Yeah, more tests would be useful. They made me notice an issue btw. I was simply sending a 'g' packet and checking if the server replied back nicely; however, IIUC with 'G' packets it isn't so simple because we also need to send the registers data in the same packet. I'm not sure how I could do that, and I'm also afraid that check could get too expensive. Do you have any idea what could be a nice way to handle that?

fwiw I can't imagine a stub that supports g but not G.

I'm sorry, this dropped off my radar. The code looks fine, but it could use some more tests. For instance, one test when you set the setting value to the non-default , and then check that lldb does _not_ use the g packet .

Yeah, more tests would be useful. They made me notice an issue btw. I was simply sending a 'g' packet and checking if the server replied back nicely; however, IIUC with 'G' packets it isn't so simple because we also need to send the registers data in the same packet. I'm not sure how I could do that, and I'm also afraid that check could get too expensive. Do you have any idea what could be a nice way to handle that?

Well... I'd expect that a stub which does not support the G packet at all would return an "unsupported" response no matter what data you send it, whereas a stub which supports the G packet would return an "error" response to an incorrect G packet. But yeah, testing for the availability of packets which mutate the state is a bit tricky...

fwiw I can't imagine a stub that supports g but not G.

well.. lldb-server is in that bucket right now. :) However, one could definitely argue that this behavior is wrong and we shouldn't support that. However, that still leaves the question of what exactly should the use-g-packet setting do. In the previous version of this patch, it controlled both g and G. I think that was mostly an accident, because it was implemented by hooking into the code which was trying to support stubs which did not understand the p/P packet. But as the reason we're introducing it is performance, I think it'd make sense to separate these out, because writing is a much less common operation, and I expect wanting to write _all_ registers would be very rare. OTOH, wanting to _read_ all registers is not that uncommon, particularly as our stubs now expedite the most common registers, which means that the fact that one is attempting to read one of the non-expedited registers is a pretty good indication that he's going to read more than one.

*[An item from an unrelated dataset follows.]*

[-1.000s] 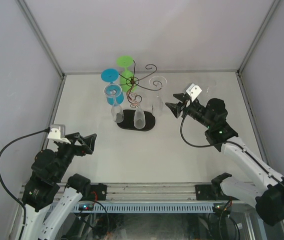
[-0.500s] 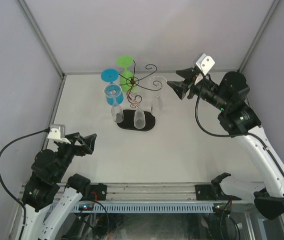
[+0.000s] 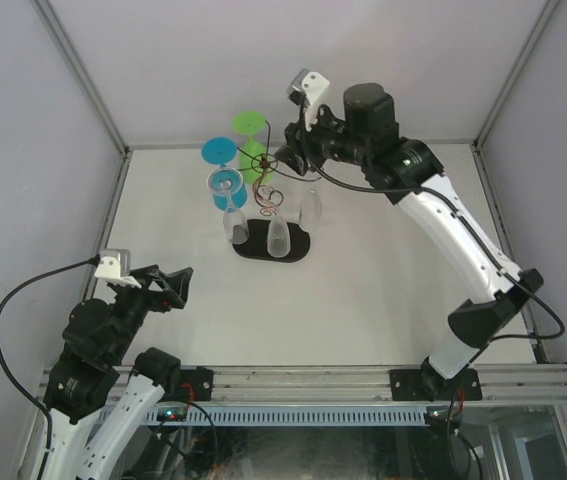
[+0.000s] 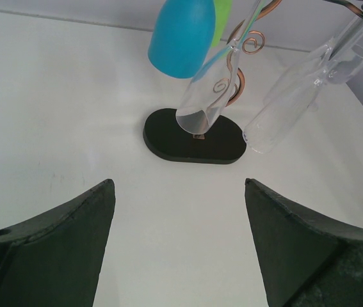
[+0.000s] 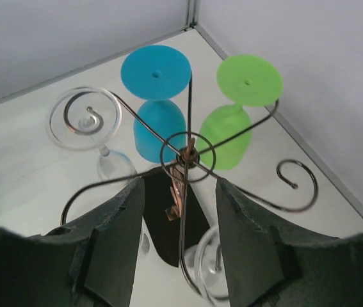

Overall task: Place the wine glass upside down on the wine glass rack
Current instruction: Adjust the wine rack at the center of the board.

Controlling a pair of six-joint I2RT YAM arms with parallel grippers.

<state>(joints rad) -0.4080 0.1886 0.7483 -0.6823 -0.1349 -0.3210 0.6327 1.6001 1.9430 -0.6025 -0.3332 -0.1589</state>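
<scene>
Right arm has swung in from the right side of the table and now reaches out over the rack; the wine glass has not shifted meanwhile.

Wine glass [image 3: 311, 206]: clear, hanging upside down on the rack [image 3: 298, 246], below the right pincer [image 3: 288, 155] and a little to one side of it.

Rack: its wire hub sits straight under the right pincer and shows through the gap between the jaws in the wrist view.

Blue glass [image 3: 225, 187] and green glass [image 3: 253, 150] hang beyond the fingertips. A second clear glass [image 3: 234, 226] and a third clear glass [image 3: 278, 236] hang lower, over the black base.

Right pincer: jaws partly apart, nothing between them, clear of the wire.

Left pincer [image 3: 175, 286]: jaws spread wide, holding nothing, above the table [image 3: 363, 300]. The rack stands well ahead of its fingertips.
</scene>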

So, one possibility would be to just have one setting (use-g-packet-for-reading), but make it so that it does not control the usage of the G packet -- the logic for that could stay as if (p_supported) send_P() else send_G(), while for reading we'd have something like if (p_supported && !g_requested) send_p() else send_g();.

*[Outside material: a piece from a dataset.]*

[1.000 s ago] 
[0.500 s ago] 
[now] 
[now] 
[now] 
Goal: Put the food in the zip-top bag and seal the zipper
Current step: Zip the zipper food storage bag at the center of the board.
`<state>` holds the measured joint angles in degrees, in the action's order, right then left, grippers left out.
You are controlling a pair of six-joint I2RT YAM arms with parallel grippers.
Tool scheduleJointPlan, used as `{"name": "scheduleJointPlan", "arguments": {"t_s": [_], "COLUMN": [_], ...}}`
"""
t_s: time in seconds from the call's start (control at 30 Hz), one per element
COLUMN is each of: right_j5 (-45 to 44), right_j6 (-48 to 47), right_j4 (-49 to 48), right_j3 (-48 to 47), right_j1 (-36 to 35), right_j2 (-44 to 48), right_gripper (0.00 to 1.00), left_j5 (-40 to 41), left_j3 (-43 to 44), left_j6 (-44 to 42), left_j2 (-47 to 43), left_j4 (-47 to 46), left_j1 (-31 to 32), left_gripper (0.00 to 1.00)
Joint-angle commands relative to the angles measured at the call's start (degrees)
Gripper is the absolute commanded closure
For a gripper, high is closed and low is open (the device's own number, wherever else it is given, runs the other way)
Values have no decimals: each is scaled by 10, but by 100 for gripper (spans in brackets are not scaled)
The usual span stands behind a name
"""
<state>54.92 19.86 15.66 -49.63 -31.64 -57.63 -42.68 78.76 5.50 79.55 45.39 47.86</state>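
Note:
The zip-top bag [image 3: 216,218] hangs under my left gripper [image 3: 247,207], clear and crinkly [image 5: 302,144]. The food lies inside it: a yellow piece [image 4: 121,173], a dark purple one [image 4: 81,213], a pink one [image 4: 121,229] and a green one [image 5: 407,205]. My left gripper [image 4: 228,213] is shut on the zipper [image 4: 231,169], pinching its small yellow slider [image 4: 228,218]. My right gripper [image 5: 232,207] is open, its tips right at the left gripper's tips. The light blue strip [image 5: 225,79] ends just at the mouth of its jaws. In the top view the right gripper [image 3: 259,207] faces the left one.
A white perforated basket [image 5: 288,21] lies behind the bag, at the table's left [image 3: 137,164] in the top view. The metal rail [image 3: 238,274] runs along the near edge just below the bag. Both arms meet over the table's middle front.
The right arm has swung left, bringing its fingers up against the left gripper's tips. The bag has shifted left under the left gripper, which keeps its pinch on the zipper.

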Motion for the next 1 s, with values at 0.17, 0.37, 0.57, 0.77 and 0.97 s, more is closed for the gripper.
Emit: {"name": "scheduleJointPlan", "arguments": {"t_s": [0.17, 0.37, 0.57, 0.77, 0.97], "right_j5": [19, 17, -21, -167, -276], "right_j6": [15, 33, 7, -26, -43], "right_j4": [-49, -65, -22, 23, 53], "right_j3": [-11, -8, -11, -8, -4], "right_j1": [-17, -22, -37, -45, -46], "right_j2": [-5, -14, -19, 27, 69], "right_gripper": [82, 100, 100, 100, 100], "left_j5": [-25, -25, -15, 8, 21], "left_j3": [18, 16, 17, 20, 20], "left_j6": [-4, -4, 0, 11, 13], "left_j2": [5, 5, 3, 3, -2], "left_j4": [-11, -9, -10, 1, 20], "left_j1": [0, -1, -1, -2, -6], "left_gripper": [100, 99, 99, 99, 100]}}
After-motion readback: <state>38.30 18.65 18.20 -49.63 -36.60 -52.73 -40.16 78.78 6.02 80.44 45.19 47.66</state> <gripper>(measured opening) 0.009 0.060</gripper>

guiandrade edited the summary of this revision. (Show Details)

Moving to a single config, use-g-packet-for-reading, that forces the use of 'g' packets for reading, but does not force 'G' for writing. The latter only ends up being used if 'p' packets aren't supported (it assumes that 'P' also will not).

labath accepted this revision.Oct 30 2019, 5:05 AM

This looks fine to me. Thanks for your patience. Do you still need someone to commit this for you?

This revision is now accepted and ready to land.Oct 30 2019, 5:05 AM

This looks fine to me. Thanks for your patience. Do you still need someone to commit this for you?

Np. Yes, I do. Could you please do it for me?

Thanks!

This revision was automatically updated to reflect the committed changes.